P&C the October 2024 issue

The Risks of Medicating Mental and Physical Health

Recent studies show increased drug test tampering.
By Russ Banham Posted on October 1, 2024

Aside from psychotherapy, the primary treatment for injured employees who experience mental health conditions such as anxiety, depression, and posttraumatic stress disorder (PTSD) is a combination of anti-anxiety benzodiazepines and SSRI (selective serotonin reuptake inhibitor) antidepressant medications. Depending on the severity and chronic nature of the injury, employees may be prescribed opioids for pain relief. Medical marijuana also may be prescribed for chronic pain, anxiety disorders, and sleep disorders.

While those drugs generally are effective at treating mental health conditions, several studies indicate the concurrent treatment of an injured employee’s chronic pain, anxiety, and depression increases workers compensation claim costs and the time it takes to close cases. For example, a 2012 study in the Journal of Occupational and Environmental Medicine analyzed 11,394 lost-time claims filed with the Louisiana Workers’ Compensation Corporation over a seven-year period and found the average claim duration for claims in which individuals were prescribed no opioids, only short-acting opioids, and long-acting opioids was 415, 930, and 2,025 days, respectively. The researchers concluded that opioid dosage escalates as claims mature.

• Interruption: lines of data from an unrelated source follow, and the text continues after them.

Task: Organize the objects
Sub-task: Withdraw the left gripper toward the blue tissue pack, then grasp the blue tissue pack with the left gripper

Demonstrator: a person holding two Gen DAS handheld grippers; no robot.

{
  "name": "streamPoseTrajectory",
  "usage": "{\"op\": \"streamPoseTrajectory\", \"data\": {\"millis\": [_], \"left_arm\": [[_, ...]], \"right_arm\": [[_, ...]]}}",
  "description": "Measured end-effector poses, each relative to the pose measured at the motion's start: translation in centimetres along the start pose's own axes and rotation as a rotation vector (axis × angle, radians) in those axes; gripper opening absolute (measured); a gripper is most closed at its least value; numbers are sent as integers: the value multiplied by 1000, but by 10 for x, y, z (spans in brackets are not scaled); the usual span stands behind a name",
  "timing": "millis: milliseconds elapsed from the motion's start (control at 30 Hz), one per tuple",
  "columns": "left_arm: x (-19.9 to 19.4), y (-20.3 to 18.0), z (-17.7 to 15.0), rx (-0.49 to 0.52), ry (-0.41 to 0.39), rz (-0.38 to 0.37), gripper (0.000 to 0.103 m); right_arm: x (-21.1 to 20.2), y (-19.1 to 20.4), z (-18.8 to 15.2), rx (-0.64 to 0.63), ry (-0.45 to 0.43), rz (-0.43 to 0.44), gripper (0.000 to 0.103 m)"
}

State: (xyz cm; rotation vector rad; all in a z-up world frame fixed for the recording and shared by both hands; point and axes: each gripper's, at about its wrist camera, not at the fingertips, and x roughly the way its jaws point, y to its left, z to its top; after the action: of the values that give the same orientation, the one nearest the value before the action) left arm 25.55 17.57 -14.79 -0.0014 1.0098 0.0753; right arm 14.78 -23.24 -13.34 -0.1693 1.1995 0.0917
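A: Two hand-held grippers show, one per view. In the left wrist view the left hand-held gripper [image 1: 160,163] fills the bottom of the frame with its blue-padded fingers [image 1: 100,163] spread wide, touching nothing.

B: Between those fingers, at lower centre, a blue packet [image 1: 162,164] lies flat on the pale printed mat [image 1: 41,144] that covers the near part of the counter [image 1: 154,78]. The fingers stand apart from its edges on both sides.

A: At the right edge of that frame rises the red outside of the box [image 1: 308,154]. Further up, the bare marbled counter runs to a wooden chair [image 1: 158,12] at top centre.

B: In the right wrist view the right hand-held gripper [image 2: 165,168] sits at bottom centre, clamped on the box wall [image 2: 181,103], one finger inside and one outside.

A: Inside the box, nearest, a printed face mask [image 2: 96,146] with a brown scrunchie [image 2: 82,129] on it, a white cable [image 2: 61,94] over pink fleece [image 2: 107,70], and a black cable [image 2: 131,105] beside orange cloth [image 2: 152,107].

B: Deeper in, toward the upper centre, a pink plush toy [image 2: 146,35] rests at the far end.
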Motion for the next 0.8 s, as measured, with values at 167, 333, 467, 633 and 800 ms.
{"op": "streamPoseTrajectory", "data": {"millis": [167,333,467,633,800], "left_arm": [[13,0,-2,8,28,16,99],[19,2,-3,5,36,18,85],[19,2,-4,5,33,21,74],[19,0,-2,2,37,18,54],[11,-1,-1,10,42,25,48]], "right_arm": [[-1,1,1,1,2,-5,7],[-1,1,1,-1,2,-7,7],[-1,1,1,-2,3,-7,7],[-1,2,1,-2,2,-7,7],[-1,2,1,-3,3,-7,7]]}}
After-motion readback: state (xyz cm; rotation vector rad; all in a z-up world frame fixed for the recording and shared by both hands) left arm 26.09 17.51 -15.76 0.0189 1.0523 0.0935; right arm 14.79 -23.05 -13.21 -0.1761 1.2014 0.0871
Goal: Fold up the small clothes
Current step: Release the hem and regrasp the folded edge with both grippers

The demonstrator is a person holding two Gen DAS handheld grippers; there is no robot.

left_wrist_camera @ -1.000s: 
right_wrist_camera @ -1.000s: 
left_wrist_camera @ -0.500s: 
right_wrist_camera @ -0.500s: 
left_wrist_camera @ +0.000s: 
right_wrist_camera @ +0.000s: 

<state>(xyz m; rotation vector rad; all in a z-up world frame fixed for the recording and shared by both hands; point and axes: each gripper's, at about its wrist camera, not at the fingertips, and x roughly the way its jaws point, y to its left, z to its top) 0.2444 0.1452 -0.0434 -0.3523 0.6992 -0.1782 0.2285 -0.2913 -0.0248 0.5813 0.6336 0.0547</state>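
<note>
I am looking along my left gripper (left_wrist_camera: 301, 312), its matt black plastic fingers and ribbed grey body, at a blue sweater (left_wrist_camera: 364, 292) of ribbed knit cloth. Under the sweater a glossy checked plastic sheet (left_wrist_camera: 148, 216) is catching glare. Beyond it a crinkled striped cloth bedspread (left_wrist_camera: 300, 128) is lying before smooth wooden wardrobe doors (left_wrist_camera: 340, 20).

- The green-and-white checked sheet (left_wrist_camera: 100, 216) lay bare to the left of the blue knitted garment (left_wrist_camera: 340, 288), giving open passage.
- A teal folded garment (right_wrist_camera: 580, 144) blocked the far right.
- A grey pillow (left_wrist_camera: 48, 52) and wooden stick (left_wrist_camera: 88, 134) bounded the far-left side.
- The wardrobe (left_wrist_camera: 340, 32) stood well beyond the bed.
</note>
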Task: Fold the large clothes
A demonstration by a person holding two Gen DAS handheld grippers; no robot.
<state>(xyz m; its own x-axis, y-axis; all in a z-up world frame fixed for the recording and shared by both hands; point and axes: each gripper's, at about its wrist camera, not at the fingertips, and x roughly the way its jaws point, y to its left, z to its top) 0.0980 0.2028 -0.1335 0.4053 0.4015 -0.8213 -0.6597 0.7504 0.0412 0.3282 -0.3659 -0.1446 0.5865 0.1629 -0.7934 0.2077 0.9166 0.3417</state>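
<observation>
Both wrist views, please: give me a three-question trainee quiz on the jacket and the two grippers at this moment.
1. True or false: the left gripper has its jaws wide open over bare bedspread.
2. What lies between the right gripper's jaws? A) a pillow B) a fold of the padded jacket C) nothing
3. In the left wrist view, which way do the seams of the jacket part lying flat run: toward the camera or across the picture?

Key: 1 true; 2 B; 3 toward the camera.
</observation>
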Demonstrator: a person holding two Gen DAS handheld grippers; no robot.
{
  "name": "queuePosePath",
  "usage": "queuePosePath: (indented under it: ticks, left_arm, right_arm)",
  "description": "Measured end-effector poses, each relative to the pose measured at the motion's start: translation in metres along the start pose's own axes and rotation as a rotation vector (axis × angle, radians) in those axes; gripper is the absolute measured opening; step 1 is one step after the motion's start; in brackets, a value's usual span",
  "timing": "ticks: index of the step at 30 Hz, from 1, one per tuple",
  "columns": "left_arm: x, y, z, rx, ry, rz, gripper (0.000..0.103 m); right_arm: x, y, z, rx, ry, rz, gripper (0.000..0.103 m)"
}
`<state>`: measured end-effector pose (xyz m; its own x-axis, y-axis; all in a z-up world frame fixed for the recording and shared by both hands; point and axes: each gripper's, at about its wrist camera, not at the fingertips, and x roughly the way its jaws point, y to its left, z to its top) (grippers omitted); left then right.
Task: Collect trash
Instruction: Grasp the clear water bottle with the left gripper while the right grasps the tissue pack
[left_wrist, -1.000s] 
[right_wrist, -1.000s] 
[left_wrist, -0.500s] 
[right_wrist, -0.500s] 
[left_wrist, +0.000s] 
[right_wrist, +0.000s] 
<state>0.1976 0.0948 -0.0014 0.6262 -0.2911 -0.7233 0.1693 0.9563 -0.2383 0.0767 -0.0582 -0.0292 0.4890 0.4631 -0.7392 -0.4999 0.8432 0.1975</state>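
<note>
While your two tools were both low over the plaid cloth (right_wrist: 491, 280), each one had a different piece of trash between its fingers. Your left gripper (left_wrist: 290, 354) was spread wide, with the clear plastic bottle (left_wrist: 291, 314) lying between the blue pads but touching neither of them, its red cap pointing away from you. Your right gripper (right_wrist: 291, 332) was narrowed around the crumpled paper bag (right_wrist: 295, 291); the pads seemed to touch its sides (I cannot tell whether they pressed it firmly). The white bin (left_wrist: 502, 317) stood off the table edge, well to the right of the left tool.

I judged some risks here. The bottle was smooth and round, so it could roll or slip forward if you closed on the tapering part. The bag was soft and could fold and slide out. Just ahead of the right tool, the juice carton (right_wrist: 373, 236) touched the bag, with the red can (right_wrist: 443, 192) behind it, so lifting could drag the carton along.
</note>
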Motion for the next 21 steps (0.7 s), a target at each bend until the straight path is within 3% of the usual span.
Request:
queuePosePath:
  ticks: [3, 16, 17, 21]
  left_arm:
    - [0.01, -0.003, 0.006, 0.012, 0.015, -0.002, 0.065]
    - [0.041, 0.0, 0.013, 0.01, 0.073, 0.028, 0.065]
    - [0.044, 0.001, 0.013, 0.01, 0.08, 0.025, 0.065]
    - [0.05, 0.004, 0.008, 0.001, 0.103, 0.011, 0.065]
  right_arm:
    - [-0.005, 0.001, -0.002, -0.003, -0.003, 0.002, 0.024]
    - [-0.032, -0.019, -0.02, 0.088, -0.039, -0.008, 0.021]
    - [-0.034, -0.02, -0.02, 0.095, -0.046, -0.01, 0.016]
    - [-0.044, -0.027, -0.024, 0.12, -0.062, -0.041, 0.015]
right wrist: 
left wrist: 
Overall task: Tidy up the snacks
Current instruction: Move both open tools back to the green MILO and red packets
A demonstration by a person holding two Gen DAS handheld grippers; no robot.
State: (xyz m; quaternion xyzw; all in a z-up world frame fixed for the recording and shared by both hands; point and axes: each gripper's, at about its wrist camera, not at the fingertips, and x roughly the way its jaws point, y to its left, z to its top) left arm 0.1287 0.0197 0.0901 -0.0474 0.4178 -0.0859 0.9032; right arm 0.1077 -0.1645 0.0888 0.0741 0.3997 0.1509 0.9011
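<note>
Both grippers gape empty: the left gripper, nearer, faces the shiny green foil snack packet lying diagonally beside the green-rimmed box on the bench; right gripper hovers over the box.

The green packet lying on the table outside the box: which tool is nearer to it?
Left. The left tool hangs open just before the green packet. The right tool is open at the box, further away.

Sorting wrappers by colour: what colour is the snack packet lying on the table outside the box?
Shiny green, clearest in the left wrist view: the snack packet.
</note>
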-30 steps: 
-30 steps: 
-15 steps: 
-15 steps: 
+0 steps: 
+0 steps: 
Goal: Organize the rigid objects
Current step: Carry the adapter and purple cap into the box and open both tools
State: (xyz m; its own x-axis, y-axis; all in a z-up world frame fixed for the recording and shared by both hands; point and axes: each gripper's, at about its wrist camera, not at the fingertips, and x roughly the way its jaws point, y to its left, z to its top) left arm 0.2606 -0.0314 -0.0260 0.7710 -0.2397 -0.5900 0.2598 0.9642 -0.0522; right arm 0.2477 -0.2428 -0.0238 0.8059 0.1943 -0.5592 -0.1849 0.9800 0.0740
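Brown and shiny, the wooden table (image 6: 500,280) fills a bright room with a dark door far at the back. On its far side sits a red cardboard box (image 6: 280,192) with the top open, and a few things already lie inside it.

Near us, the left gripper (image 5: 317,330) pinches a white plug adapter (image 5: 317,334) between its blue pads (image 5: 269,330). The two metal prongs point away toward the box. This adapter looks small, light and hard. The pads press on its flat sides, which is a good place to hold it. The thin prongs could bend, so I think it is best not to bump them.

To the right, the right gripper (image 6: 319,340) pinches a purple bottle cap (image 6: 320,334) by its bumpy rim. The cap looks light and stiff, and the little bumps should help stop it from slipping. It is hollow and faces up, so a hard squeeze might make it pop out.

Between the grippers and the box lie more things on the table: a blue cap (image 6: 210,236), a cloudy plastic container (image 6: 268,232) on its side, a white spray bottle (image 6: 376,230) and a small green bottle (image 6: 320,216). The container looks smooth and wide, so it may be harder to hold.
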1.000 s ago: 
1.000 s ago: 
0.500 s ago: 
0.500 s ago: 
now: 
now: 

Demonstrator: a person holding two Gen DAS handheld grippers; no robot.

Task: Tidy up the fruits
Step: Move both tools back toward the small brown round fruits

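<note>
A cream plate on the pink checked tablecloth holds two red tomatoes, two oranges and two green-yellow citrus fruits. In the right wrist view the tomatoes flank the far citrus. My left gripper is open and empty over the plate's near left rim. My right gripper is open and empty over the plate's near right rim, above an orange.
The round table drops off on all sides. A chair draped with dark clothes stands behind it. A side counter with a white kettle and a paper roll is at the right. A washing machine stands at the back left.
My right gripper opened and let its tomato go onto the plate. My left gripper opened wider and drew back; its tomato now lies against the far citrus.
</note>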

There is also the potential for injured employees to become dependent on prescribed drugs like opioids and medical marijuana. As prescriptions expire, workers may then self-medicate with marijuana, alcohol, and natural and synthetic opioids like fentanyl. The National Institutes of Health cited a 1993 study suggesting that employees in high-risk (defined as safety sensitive) job categories who had reported an accident in the preceding year “were more than four times as likely as accident-free employees to report illicit drug use in the last year.”

More recent studies paint a similarly dire portrait. A 2024 study by the American Addiction Centers found that 22.5% of people with a job use drugs or alcohol during work hours, while 13% of employees use marijuana at work more than once a month. “Pain meds can cause issues for someone returning safely to work, requiring more vigilance and attention by claims reps and PBM [pharmacy benefit management] providers,” says Jean Feldman, senior director of managed care at Sentry Insurance.

“A well-executed drug testing program can help an organization to maintain a healthier workforce which, based on our data, could decrease the potential for accidents or other unsafe behaviors,” says forensic toxicologist Suhash Harwani, senior director of science for workforce solutions at Quest Diagnostics.

However, this vigilance and attention are undermined by increases in employee tampering with drug tests. A 2024 study by Quest found that employee tampering with employer-commissioned drug tests in 2023 was six times higher than in the prior year. The figures also represent the highest rate recorded in more than 30 years by the global provider of diagnostic insights into laboratory tests. “[S]ome American workers are going to great lengths to subvert the drug testing process,” according to Harwani.

Most concerning in Quest’s findings is the rate of drug use among safety sensitive employees such as pilots, truck drivers, heavy machinery operators, pharmacists, and construction workers. The rate of substituted urine specimens in drug tests for this class of workers increased by more than 370% in 2023 from the prior year. “Much of this goes undetected because of the ability to manufacture a product very well that can mimic human urine,” Harwani says.

He’s referring to synthetic urine, which is widely available online. While advanced drug testing methods performed by Quest and other recognized laboratories can detect evidence of synthetic urine, not all companies use accredited labs. Other ways to tamper with drug tests include substituting a urine specimen from a non-drug-using family member or friend, diluting one’s own urine specimen, using so-called cannabis “flush pills,” and detoxing urine to cleanse it of drugs.

Even if an employee is found to be using marijuana at work, the challenge for employers is discerning the level of impairment. Unlike breathalyzers used by police to measure blood alcohol concentrations, there is no set legal limit of THC, the main psychoactive ingredient in cannabis, determining impairment. “The way marijuana metabolizes, there’s no clean test to know exactly how impaired someone is,” says Jennifer Cogbill, senior vice president of GBCARE, Gallagher Bassett’s medical management platform.

In fact, a 2020 study commissioned by the U.S. Department of Justice found that the THC level in blood concentrations and its metabolites in marijuana are not sufficient to prove impairment.

That’s a challenge for workplace safety and the workers compensation system itself. Cannabis use in the 24 states with recreational marijuana laws is associated with a 10% increase in workplace accidents involving employees 20 to 34 years old, according to studies by the National Highway Traffic Safety Administration and the Journal of the American Medical Association.